INFORMATION SHOWN:
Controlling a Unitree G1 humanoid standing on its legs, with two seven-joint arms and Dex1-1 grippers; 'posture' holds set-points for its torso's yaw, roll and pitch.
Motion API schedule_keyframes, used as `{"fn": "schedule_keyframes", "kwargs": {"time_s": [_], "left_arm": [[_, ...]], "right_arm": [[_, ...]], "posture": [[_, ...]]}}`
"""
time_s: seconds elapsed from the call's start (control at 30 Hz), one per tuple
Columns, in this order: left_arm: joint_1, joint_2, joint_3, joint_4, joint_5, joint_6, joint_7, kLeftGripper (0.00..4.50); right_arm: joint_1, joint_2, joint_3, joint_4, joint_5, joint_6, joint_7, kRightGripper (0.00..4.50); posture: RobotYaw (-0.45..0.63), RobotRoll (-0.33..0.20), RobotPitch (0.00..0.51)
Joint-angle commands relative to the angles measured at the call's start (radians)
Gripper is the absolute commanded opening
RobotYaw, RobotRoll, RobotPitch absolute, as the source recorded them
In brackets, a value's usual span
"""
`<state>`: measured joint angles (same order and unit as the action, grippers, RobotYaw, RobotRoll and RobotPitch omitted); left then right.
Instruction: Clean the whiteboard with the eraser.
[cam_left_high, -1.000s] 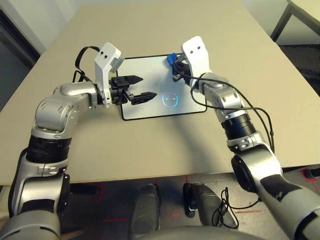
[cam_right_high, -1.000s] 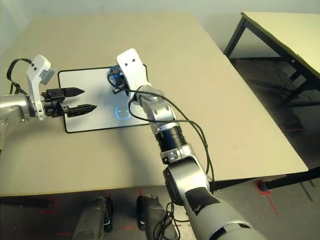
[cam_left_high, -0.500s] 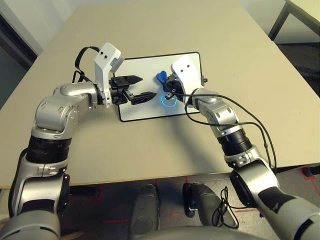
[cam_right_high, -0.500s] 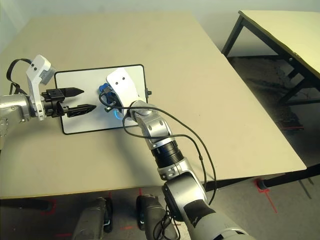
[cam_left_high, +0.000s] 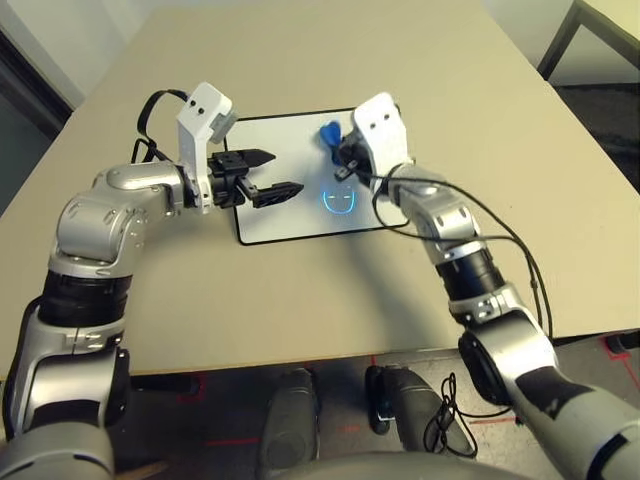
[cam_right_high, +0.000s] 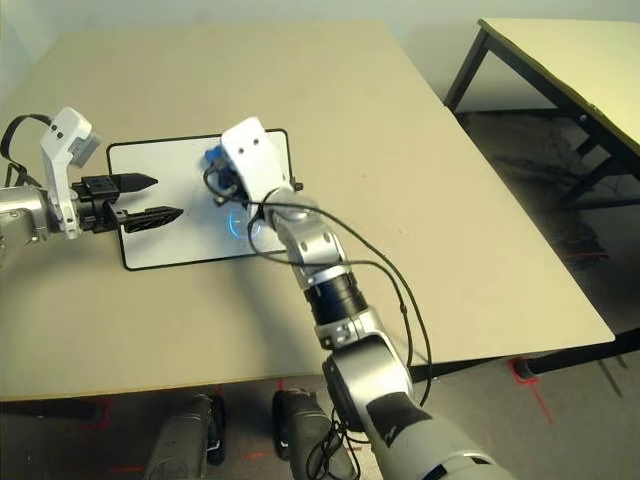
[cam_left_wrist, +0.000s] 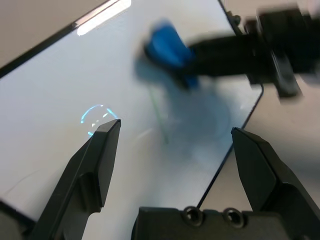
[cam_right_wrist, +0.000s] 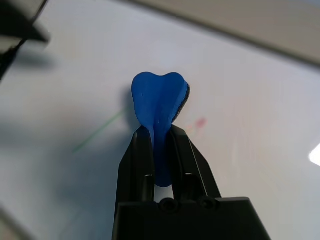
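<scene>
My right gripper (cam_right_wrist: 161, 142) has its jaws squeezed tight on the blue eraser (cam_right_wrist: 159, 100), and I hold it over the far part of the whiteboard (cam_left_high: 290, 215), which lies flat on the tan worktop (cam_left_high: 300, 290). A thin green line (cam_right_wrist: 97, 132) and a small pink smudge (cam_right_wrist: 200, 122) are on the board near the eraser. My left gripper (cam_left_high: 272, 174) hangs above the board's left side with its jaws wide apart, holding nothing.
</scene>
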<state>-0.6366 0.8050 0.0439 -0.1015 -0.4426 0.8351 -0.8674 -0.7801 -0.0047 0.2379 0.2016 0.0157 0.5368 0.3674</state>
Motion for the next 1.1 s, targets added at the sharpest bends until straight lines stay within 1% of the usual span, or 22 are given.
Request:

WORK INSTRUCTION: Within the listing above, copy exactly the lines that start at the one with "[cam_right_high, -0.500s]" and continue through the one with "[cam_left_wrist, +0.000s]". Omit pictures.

RESULT:
[cam_right_high, -0.500s] 
[cam_left_high, +0.000s] 
[cam_right_high, +0.000s] 
[cam_left_wrist, +0.000s] 

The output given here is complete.